■ **EXERCISE DIRECTIONS**:
From the listing below, pull out the lines that hold "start".

BEGIN INPUT DATA

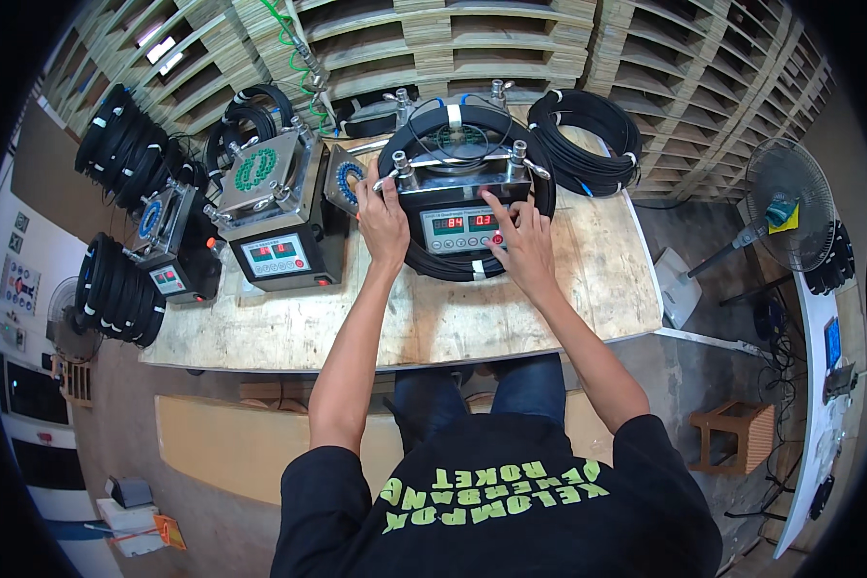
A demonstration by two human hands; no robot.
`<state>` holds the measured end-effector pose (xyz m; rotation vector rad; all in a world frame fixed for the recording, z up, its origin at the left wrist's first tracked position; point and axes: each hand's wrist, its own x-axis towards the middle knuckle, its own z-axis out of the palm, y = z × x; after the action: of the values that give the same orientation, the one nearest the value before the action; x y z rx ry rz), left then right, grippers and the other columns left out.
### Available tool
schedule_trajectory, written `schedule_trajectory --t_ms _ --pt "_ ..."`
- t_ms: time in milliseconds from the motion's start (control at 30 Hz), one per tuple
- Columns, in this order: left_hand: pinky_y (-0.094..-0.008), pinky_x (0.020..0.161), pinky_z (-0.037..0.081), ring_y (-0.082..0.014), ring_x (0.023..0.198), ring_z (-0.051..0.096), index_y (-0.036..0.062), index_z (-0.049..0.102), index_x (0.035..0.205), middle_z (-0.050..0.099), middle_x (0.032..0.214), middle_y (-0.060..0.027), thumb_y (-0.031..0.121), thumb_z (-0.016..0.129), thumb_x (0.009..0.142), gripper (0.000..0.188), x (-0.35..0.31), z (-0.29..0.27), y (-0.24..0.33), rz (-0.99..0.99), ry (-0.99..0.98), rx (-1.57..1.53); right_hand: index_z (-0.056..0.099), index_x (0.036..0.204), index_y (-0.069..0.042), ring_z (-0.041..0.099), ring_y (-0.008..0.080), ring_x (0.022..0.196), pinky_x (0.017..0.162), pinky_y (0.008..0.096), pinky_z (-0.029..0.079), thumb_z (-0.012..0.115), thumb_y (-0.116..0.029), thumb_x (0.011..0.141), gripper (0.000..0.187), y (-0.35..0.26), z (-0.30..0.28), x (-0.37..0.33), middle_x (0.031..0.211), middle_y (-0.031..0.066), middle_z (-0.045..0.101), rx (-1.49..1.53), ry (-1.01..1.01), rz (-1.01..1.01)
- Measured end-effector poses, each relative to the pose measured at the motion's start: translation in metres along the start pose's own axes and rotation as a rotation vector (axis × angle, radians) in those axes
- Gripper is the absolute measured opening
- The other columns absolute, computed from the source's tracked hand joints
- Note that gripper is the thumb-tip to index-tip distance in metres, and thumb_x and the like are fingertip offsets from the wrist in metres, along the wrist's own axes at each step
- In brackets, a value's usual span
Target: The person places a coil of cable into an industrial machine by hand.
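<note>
In front of me on the table stands a metal benchtop machine (464,218) with a red digital display, a row of buttons and corner clamps. A black cable coil (455,118) with white ties loops around it. My left hand (383,220) rests against the machine's left front corner, by a clamp lever, fingers stretched upward. My right hand (524,241) is at the right of the front panel, fingers apart. Its index finger reaches up to a red-lit spot on the casing; the thumb lies near a red button. Neither hand visibly holds a loose thing.
To the left stand a similar machine (281,252) with a green-ringed top and a smaller machine (170,279). A plate with a blue ring (348,179) is beside my left hand. More cable coils (588,144) lie at the back right. A fan (788,207) stands beyond the wooden table (376,337).
</note>
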<state>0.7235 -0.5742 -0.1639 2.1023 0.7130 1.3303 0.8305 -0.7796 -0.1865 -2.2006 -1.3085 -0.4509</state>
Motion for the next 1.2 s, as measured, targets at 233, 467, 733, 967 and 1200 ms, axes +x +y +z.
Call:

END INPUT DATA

■ **EXERCISE OUTPUT**:
- t_ms: time in milliseconds from the motion's start (control at 30 Hz), one per tuple
- Measured end-effector poses, each relative to the pose measured at the motion's start: translation in metres along the start pose's own axes and rotation as a rotation vector (axis × angle, radians) in those axes

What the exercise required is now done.